There is a continuing steady rise in violent race crime reported by the public, a report on racist incidents and behaviour has found.
It also identifies a general consistency in other types of racist incidents and discrimination and a lack of faith in the gardaí to tackle it.
Reports of Racism in Ireland, due to be published today by the European Network Against Racism (Enar) Ireland organisation, documents activity during the second half of 2017.
It identifies 256 incidents including 23 assaults, 35 cases of ongoing harassment and 113 of online hate speech.
Although the overall figure is down from 330 in the previous six months, mainly due to a reduction in online hate speech, it is the second highest level since Enar Ireland began collating data in 2013. Incident reports come from members of the public using the iReport.ie website.
Assaults have increased steadily in that time – from 12 in the second half of 2013, to 25 during the same period in 2015, and dropping slightly to 20 the following year.
Dr Lucy Michael, lecturer in sociology at Ulster University, who authors the biannual reports, said an emerging trend is the nature of violence.
“It’s become something unlike ordinary assaults; there is a pattern in Ireland now that is in common with other international context of extraordinary violence against minorities,” she said.
Dr Michael contends that while Ireland invested in efforts to combat racism and prejudice in the early to mid-2000s in order to avoid the experiences of other countries, funding later dried up.

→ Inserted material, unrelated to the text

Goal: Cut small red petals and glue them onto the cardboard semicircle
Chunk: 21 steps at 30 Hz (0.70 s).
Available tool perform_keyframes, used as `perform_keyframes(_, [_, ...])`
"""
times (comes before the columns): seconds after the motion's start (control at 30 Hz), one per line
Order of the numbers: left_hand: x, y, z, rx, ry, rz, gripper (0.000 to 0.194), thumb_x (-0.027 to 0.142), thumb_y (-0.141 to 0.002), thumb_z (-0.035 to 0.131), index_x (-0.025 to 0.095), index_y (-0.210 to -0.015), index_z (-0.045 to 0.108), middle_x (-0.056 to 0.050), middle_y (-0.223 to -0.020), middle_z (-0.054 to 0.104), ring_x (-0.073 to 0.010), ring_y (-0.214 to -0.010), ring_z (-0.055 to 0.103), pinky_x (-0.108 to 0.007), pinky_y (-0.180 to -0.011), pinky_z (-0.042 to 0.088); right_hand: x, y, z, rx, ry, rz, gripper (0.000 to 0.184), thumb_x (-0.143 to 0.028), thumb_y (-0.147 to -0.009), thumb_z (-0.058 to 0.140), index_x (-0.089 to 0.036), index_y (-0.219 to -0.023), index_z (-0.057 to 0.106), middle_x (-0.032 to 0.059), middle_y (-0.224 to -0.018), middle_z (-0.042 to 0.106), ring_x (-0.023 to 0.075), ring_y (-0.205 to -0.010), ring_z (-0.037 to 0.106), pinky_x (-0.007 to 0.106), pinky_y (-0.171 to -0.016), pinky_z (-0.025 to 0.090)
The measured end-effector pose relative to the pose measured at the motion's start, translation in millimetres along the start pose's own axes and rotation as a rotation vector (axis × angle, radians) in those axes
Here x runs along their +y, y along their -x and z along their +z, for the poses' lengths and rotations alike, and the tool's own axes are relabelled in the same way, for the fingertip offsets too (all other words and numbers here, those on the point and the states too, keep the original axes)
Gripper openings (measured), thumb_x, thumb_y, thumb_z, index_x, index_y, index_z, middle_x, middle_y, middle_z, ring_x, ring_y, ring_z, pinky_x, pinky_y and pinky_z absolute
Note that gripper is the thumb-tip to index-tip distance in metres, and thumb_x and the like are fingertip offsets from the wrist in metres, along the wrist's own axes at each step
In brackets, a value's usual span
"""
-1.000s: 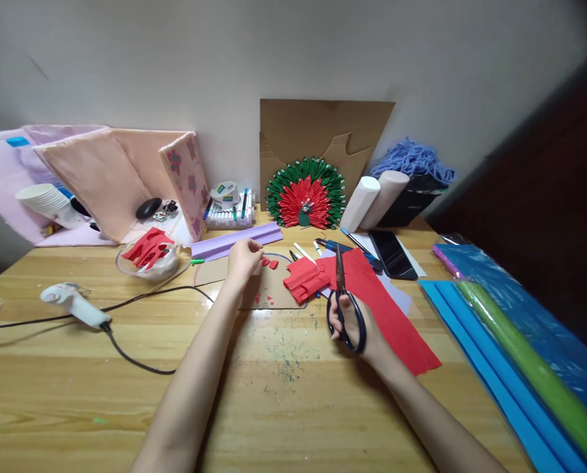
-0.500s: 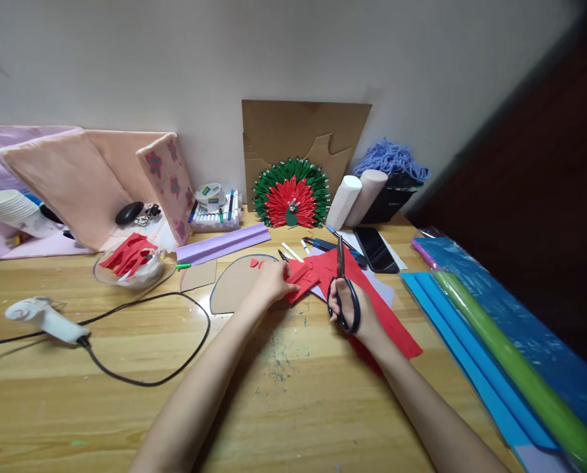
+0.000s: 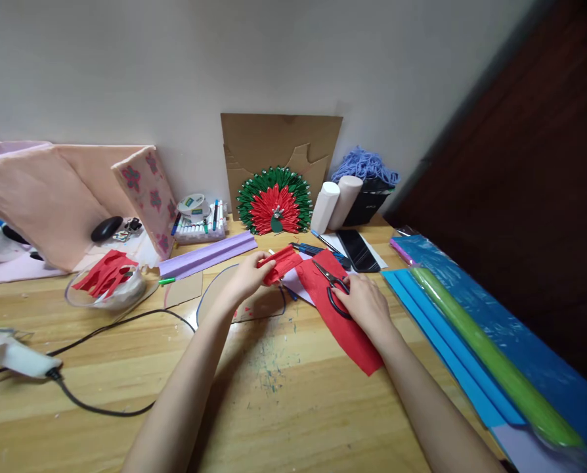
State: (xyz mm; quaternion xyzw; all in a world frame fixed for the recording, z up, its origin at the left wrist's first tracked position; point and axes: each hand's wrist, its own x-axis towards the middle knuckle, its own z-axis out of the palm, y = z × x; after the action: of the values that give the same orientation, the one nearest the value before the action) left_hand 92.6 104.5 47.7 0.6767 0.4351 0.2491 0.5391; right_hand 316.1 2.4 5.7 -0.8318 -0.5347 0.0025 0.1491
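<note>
My left hand (image 3: 248,278) pinches a folded piece of red paper (image 3: 283,260), lifted at a slant above the cardboard half-round (image 3: 215,299). Small red scraps lie on that cardboard. Over a larger red sheet (image 3: 351,345), my right hand (image 3: 368,301) has its fingers on the dark handles of the scissors (image 3: 333,279). The blades point away to the left, low over the sheet, and are slightly apart. Part of the handles is covered by the fingers.
A bowl of red pieces (image 3: 107,279) and a white glue gun (image 3: 15,355) with a black cord are on the left. Behind stand a peacock craft (image 3: 276,207) and a marker box (image 3: 199,230). A phone (image 3: 357,251) and rolled sheets (image 3: 475,328) lie on the right.
The scissors have gone from upright in my right hand to low over the red sheet. My left hand has lifted the folded red paper to the left. The view has shifted.
</note>
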Motion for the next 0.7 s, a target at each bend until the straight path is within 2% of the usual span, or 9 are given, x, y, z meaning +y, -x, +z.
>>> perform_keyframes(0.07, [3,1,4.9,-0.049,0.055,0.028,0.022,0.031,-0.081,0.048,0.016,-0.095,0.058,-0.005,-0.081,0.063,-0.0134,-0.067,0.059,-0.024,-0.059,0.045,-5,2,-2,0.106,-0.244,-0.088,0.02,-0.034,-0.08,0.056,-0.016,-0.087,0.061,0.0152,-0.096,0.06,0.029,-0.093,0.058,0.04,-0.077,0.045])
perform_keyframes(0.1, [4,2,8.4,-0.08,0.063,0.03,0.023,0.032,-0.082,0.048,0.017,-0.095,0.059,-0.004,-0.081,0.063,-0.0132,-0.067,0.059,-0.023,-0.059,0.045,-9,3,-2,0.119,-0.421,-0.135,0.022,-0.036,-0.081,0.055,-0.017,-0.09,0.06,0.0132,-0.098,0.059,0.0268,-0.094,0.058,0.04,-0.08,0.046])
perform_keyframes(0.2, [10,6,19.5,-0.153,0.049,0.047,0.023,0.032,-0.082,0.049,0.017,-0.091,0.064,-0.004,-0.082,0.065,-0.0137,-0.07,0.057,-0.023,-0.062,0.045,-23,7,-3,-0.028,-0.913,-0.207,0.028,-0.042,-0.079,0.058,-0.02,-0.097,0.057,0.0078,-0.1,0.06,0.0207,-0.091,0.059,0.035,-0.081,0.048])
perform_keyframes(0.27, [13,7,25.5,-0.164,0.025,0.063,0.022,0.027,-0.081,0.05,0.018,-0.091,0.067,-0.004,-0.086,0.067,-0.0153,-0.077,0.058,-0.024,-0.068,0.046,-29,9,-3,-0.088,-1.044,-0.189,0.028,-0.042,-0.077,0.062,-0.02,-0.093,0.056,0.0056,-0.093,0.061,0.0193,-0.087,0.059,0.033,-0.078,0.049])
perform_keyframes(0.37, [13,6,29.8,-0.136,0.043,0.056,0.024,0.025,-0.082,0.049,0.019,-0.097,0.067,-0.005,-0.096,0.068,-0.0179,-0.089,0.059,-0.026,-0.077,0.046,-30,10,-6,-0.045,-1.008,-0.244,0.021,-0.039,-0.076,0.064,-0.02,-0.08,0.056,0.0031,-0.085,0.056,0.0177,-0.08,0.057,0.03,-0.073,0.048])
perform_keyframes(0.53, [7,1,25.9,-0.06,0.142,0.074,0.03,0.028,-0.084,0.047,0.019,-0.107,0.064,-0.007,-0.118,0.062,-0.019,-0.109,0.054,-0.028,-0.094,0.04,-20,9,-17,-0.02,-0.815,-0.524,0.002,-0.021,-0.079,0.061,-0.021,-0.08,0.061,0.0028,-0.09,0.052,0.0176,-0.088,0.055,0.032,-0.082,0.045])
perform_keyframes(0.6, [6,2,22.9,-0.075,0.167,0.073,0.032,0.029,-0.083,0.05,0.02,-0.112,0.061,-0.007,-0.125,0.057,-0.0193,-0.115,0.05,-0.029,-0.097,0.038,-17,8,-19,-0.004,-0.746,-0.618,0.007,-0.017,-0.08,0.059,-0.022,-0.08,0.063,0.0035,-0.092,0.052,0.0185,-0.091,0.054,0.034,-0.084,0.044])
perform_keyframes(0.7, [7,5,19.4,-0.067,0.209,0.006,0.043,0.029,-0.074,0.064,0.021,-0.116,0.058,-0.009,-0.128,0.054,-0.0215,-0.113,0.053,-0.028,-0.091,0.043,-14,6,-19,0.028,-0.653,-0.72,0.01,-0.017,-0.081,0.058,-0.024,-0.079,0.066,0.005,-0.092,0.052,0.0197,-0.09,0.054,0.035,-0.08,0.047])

In the second half of last year, there were reports regarding the publication of racist content in 10 Irish newspapers and allegations of hate speech from five politicians.
Crime and discrimination was experienced by people from 22 ethnic backgrounds. Men reported significantly more allegations of abuse than women, with the 25 to 34 age group the most commonly targeted. Most perpetrators are not believed to be under the influence of alcohol or drugs.
The report found 75 per cent of racist crime was committed by white Irish people, with one-third of discrimination cases relating to public sector staff.
“Racism has a demonstrable impact on the lives of those targeted,” it notes. “There is psychological impact . . . on their social connectedness, and financial impacts through for example increased costs or lost income.”
Of those cases reported during the period, 31 had financial implications as a result of people having to move house, avoid public transport, or from lost employment.
“Eighty-one reports were described as having a psychological impact on the victim,” it said.
One incident mentioned in the report regarded the hospitalisation of a student following an assault by other students in university accommodation.
The attackers had used racist language but were handed “a small fine for ‘minor disorder’ ”, the report noted, despite the victim suffering financial hardship as a result.
Other reports include a bus driver who initially refused to pick up a Muslim man until passengers forced him to stop. And a man asked to leave an NGO waiting room for speaking on his phone in Polish.
Funded in the main by Pobal, Enar Ireland is part of its parent European network co-ordinating civil society responses to racism and discrimination.
In his foreword, director Shane O’Curry said the iReport data was valuable in informing racist behaviour analysis given the relative lack of such information from State data.
The report also raises a lack of confidence in gardaí. The majority of incidents are not reported, it said, primarily due to the belief that little will be done to investigate.
Case Study
Ashu Garg was on a bus in Dublin talking quietly on the phone to his children in the UK when he was slapped violently in the face. He remembers the woman, aged in her 40s, who had been staring at him from a nearby seat.
“After some time she just stood up and slapped me and said something,” he recalls. “But because I was on the call and I didn’t want my family to be panicked, I didn’t react.”
Instead, stunned by the sudden unprovoked violence, the 42-year-old Indian IT worker just sat there while his children continued to talk on the phone.
“She said, I don’t remember exactly, but it was something like: ‘why are you speaking in your language?’ And go back to where you come from.”
Shortly after, Mr Garg went downstairs to get off at his stop when he discovered the woman was still aboard. He confronted her, but she began shouting and pushing him.
When he got off the bus he called the gardaí but, as he outlined to the iReport.ie service, he was told they were “busy with serious crime” and would have to wait. A follow-up complaint the next day led nowhere, he says.
After the assault, he couldn’t sleep until about 3am, fixated on wanting “to know what was going through her mind”.
“Definitely [the experience of racist assault] puts you down. I have been very cautious since then,” he says. “I don’t speak on the phone when I am on the bus.”